The line with "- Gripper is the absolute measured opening" marks the first line to copy, and the line with "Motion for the" marks the last. Transcribe that stretch of the data below exactly, without pictures.

▼

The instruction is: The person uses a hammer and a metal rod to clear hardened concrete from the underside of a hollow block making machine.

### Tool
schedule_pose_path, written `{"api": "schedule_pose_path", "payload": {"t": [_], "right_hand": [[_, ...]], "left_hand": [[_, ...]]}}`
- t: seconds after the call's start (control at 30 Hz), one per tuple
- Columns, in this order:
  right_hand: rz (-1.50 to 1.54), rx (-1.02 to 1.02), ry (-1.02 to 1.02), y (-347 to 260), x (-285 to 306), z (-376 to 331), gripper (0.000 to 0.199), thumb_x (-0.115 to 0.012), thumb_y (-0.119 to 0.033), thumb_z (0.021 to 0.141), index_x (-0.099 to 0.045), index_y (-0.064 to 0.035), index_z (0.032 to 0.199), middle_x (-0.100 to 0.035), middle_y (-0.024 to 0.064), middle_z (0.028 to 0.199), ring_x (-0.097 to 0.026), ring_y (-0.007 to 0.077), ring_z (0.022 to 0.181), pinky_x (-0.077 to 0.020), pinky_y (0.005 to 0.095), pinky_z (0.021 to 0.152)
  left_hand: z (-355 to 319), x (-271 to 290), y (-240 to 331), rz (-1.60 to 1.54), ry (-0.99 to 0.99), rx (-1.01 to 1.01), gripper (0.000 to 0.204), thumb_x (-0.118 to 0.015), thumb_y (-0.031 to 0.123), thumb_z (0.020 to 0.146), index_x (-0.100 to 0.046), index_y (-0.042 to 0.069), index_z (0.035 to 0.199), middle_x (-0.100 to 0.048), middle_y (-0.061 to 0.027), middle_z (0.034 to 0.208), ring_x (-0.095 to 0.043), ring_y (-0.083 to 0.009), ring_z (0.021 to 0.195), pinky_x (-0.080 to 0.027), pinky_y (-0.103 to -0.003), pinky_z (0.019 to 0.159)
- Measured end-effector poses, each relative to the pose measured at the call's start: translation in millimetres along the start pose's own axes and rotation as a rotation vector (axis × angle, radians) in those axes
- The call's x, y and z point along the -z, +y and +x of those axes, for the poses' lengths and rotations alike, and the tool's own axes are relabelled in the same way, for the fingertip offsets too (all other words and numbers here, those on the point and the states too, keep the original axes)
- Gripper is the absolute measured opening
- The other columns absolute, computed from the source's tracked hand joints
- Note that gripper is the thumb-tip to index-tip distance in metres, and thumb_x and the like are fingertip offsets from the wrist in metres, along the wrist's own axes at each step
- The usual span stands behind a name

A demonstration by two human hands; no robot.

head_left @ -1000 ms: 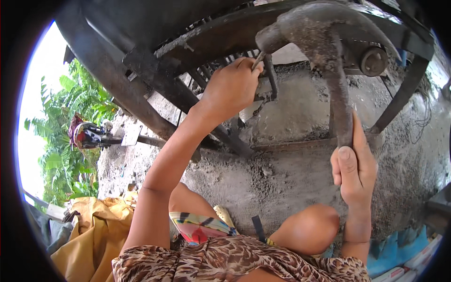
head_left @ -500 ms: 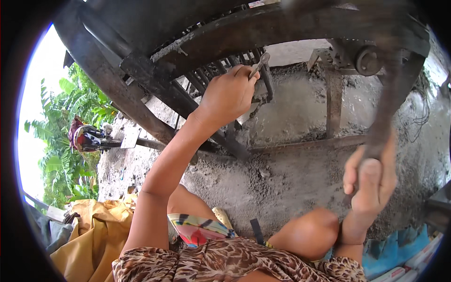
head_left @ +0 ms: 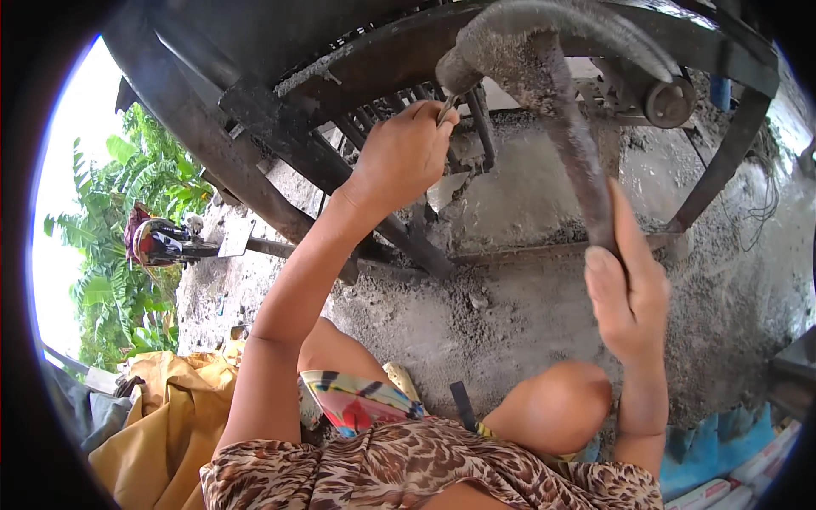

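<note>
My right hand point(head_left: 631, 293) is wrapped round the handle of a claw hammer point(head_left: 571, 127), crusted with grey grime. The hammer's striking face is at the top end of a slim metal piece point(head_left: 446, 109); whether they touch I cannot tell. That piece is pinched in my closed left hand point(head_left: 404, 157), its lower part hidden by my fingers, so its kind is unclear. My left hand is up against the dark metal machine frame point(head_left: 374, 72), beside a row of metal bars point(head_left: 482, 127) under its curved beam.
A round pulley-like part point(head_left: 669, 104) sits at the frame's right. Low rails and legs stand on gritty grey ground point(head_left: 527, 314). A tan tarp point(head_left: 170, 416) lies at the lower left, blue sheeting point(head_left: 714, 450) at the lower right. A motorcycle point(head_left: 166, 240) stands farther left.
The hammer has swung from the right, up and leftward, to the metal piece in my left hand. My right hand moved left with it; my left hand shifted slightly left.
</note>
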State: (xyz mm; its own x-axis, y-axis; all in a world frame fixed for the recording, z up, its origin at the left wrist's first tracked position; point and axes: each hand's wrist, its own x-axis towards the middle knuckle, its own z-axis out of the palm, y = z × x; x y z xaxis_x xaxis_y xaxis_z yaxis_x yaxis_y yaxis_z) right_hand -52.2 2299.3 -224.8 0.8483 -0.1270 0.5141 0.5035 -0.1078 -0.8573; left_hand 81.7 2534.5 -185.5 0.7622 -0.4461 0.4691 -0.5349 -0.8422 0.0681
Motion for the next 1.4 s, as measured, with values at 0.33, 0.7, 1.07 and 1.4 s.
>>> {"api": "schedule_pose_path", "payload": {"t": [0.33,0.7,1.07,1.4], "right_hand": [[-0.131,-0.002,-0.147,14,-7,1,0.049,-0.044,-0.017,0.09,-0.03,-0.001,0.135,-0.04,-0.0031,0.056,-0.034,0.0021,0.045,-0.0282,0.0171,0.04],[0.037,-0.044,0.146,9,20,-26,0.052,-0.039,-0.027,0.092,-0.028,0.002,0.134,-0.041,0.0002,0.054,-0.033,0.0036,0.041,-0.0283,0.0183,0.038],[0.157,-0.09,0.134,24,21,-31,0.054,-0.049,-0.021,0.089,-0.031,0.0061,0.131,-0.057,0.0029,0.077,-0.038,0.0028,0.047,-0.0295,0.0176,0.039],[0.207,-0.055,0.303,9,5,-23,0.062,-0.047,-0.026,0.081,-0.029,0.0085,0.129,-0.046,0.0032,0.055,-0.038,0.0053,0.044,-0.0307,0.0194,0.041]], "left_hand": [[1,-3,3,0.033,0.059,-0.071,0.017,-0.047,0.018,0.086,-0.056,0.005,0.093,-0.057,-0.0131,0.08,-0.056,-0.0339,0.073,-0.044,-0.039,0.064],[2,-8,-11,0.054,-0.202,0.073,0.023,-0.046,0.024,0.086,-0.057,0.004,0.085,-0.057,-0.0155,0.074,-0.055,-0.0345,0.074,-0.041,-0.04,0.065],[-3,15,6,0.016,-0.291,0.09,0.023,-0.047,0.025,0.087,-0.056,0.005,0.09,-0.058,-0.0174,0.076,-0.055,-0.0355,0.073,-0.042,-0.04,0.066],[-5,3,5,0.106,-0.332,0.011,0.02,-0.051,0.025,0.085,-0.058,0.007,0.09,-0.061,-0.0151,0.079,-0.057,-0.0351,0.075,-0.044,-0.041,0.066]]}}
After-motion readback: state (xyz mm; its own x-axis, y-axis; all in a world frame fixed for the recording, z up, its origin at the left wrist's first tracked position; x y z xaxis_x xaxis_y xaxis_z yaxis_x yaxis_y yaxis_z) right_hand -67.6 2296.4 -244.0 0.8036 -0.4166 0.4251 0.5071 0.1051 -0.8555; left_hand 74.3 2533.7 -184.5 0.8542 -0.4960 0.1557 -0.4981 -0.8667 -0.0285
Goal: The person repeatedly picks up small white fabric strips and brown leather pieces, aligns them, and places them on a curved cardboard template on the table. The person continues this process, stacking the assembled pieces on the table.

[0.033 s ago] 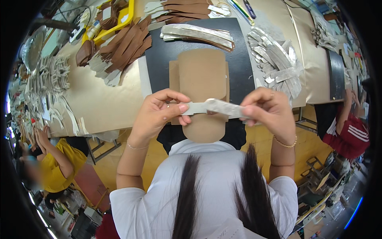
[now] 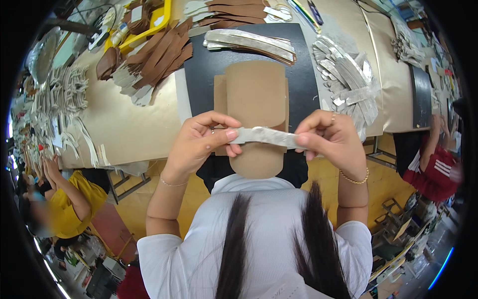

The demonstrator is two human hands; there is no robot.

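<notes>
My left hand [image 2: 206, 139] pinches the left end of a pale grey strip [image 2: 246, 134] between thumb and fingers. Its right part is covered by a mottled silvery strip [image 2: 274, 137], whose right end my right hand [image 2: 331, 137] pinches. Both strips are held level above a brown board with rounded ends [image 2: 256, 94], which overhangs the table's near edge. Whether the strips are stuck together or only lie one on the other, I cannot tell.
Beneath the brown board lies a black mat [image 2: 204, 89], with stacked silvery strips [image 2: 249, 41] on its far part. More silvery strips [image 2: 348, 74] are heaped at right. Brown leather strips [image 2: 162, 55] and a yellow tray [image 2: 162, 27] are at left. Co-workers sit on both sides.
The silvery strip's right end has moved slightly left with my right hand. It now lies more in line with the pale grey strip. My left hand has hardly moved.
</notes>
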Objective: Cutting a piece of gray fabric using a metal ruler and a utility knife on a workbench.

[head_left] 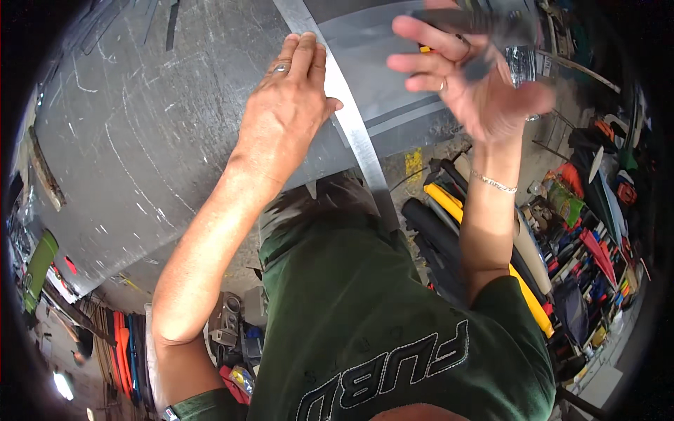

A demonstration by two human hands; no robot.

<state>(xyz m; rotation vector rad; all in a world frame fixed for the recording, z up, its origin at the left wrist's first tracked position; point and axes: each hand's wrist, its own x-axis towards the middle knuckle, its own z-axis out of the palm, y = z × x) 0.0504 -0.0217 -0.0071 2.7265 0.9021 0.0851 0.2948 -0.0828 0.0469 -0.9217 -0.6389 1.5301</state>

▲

[Answer to the exercise]
- Gripper is the absolute measured opening
- The other columns absolute, computed from the source's tracked hand joints
- Note that gripper is the thumb-tip to index-tip distance in metres, and thumb_x and the like are fingertip offsets from the wrist in metres, along the wrist's own axes at each step
- The usual span stands behind a name

A demonstration by two human hands; no robot.

head_left @ -1000 ms: 
head_left @ -500 ms: 
head_left @ +0 ms: 

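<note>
My right hand point(head_left: 631, 293) is wrapped round the handle of a claw hammer point(head_left: 571, 127), crusted with grey grime. The hammer's striking face is at the top end of a slim metal piece point(head_left: 446, 109); whether they touch I cannot tell. That piece is pinched in my closed left hand point(head_left: 404, 157), its lower part hidden by my fingers, so its kind is unclear. My left hand is up against the dark metal machine frame point(head_left: 374, 72), beside a row of metal bars point(head_left: 482, 127) under its curved beam.
A round pulley-like part point(head_left: 669, 104) sits at the frame's right. Low rails and legs stand on gritty grey ground point(head_left: 527, 314). A tan tarp point(head_left: 170, 416) lies at the lower left, blue sheeting point(head_left: 714, 450) at the lower right. A motorcycle point(head_left: 166, 240) stands farther left.
The hammer has swung from the right, up and leftward, to the metal piece in my left hand. My right hand moved left with it; my left hand shifted slightly left.
</note>
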State: (xyz mm; its own x-axis, y-axis; all in a world frame fixed for the recording, z up, its origin at the left wrist's first tracked position; point and axes: each hand's wrist, its own x-axis towards the middle knuckle, its own z-axis out of the palm, y = z × x; x y z xaxis_x xaxis_y xaxis_z yaxis_x yaxis_y yaxis_z) right_hand -52.2 2299.3 -224.8 0.8483 -0.1270 0.5141 0.5035 -0.1078 -0.8573; left_hand 81.7 2534.5 -185.5 0.7622 -0.4461 0.4691 -0.5349 -0.8422 0.0681
Motion for the next 1.4 s, as measured, with values at 0.33, 0.7, 1.07 and 1.4 s.

This output is complete, and the exercise is done.